How nervous goats may help predict natural disasters
Published Monday, September 24, 2018 10:05AM EDT
Last Updated Monday, September 24, 2018 12:24PM EDT
The International Space Station is helping to track animal movements in a bid to predict natural disasters before they happen.
Spacewalking cosmonauts set up an antenna for tracking birds on Earth and sent a series of tiny satellites flying from the International Space Station last month.
Russians Sergey Prokopyev and Oleg Artemyev spent several hours installing the antenna for a German-led animal-tracking project known as Icarus , short for International Cooperation for Animal Research Using Space.
Jeremy Wang, chief technology officer with Canadian drone company The Sky Guys, says the scope of the research goes beyond forecasting natural disasters.
He told CTV’s Your Morning: “We’re looking at things like migration patterns and disease transmission, one of the really interesting areas that the Icarus cooperation has been looking at is volcanic activity and earthquakes.
“As part of that, they’ve noticed that groups of goats in Italy, Sicily specifically, actually display signs of physiological and social nervousness leading up to volcanic activity or leading up to an earthquake.”
Wang says, in that way, the goats can be a really useful indicator for impending natural disasters.
The space station is an ideal perch for the antenna, compared with a typical satellite, said project director Martin Wikelski of the Max Planck Institute for Ornithology in Germany.

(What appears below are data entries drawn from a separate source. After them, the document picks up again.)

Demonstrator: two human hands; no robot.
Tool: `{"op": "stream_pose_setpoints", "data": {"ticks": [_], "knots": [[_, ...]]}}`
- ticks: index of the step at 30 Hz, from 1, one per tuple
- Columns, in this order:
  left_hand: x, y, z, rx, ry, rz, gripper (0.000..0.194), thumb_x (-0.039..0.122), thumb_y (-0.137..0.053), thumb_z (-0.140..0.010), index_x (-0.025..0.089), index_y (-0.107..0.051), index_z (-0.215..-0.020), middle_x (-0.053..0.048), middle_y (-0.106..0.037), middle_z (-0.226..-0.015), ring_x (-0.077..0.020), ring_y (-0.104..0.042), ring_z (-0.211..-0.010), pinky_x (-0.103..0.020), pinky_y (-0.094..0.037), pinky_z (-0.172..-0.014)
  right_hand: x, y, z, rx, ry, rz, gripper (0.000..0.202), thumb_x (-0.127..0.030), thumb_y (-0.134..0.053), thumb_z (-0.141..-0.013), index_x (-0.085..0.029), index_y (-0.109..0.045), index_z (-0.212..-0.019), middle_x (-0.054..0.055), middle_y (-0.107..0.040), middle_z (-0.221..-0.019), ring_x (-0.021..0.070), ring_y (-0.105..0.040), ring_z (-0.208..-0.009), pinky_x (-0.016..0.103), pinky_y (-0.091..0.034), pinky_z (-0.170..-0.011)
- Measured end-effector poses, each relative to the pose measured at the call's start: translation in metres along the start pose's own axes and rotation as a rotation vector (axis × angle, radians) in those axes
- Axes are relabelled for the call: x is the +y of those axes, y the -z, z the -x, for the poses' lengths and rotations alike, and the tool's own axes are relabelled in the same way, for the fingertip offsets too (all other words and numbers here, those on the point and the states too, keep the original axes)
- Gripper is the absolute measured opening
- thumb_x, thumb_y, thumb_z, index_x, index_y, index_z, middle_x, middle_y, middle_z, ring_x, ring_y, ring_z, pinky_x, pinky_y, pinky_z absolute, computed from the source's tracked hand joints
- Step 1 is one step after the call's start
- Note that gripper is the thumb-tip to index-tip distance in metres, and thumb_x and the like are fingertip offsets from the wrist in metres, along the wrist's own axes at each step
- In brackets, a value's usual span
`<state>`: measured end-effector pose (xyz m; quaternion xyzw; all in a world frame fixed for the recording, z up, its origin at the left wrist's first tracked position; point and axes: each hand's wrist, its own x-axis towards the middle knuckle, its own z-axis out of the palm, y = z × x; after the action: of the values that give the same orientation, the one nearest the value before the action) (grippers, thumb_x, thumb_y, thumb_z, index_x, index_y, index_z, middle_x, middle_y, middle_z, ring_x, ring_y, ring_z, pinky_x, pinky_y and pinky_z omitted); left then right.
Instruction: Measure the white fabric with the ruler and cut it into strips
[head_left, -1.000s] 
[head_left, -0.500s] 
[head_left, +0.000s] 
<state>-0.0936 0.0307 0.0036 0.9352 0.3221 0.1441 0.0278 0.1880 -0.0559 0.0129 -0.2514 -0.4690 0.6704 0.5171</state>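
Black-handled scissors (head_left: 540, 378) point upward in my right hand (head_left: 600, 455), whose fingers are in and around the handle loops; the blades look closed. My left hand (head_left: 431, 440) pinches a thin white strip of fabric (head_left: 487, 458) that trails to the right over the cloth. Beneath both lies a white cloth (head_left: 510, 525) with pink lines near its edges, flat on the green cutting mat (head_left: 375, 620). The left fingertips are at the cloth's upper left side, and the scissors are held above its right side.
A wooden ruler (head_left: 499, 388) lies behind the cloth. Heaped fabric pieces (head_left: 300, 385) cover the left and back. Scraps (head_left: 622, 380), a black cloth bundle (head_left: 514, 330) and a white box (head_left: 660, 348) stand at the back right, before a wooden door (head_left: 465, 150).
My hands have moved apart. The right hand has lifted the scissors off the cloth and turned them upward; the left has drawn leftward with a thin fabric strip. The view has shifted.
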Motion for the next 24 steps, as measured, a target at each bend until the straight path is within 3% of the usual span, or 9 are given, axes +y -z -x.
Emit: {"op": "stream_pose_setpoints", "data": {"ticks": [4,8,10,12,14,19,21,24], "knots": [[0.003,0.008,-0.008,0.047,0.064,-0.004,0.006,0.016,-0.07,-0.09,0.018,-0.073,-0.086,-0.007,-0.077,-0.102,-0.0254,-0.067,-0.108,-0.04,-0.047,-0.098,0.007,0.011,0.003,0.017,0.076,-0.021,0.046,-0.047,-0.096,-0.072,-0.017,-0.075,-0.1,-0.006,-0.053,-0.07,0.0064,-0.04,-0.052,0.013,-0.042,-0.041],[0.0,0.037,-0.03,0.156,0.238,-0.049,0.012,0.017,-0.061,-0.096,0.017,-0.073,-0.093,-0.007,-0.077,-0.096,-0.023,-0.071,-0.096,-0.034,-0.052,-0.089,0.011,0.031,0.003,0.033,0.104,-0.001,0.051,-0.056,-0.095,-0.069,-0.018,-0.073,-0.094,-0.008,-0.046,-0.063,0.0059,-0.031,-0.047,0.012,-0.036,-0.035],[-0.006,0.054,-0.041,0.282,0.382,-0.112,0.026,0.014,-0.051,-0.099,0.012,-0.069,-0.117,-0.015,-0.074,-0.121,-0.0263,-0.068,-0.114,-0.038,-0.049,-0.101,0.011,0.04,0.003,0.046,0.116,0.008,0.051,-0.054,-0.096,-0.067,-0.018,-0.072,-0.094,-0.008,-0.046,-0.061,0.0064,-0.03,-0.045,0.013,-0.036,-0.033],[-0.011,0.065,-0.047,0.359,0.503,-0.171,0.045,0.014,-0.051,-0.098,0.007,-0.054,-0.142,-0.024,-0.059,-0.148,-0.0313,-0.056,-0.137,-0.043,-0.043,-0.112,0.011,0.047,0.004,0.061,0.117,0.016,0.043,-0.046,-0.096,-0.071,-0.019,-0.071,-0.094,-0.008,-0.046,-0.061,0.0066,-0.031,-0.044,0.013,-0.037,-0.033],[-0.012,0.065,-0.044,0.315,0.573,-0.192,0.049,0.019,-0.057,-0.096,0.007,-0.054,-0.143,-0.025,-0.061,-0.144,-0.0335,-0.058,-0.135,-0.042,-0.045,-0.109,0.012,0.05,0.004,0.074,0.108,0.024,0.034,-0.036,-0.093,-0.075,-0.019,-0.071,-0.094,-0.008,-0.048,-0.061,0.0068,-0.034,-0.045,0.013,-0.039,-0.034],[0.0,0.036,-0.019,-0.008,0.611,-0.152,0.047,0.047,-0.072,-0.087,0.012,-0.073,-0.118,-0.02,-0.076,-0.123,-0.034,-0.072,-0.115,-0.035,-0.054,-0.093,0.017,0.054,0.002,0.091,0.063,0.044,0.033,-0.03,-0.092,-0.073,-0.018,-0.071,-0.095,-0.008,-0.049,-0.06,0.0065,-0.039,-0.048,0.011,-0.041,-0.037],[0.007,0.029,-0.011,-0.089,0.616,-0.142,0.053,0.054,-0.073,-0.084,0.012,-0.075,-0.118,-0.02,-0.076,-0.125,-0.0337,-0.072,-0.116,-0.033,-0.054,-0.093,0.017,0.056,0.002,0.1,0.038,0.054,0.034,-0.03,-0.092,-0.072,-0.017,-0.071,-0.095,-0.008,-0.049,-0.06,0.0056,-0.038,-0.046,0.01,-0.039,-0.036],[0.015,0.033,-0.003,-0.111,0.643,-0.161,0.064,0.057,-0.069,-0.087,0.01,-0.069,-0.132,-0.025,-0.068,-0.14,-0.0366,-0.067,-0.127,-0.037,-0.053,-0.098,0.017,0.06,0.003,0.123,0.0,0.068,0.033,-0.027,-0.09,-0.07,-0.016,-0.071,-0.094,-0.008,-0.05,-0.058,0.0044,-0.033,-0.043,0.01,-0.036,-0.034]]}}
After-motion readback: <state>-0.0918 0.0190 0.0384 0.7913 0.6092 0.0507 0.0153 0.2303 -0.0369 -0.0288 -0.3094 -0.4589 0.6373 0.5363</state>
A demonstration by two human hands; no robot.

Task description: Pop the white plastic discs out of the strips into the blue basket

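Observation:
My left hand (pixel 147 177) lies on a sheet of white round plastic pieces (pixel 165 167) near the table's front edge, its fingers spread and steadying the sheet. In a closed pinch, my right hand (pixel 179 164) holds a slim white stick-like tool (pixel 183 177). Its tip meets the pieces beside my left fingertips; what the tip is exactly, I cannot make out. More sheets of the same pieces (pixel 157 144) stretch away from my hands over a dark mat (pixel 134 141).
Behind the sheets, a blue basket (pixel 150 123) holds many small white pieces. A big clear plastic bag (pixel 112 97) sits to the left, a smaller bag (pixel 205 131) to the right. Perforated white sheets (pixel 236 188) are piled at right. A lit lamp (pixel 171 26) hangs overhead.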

That's because spacewalkers could fix something if necessary and the computer is better protected from space radiation, he noted.
The project will start out tracking blackbirds and turtle doves already outfitted with small GPS tags, then move on to other songbirds, fruit bats and bigger wildlife.
Wikelski said researchers have ear tags for big mammals like gazelle, jaguars, camels and elephants, as well as leg-band tags for larger birds such as storks. The tags are easy to wear and should not bother the animals, he said.
Icarus may even be able to track insects in the future, Wang says.
Wikelski, who watched the spacewalk from Russian Mission Control outside Moscow, said researchers can better understand animal behaviour through lifelong monitoring. Among the things to learn: where the animals migrate, and how they grow up and manage to survive.
"We also learn where, when and why they die," he explained in an email.
The space station is also home to three Americans and one German.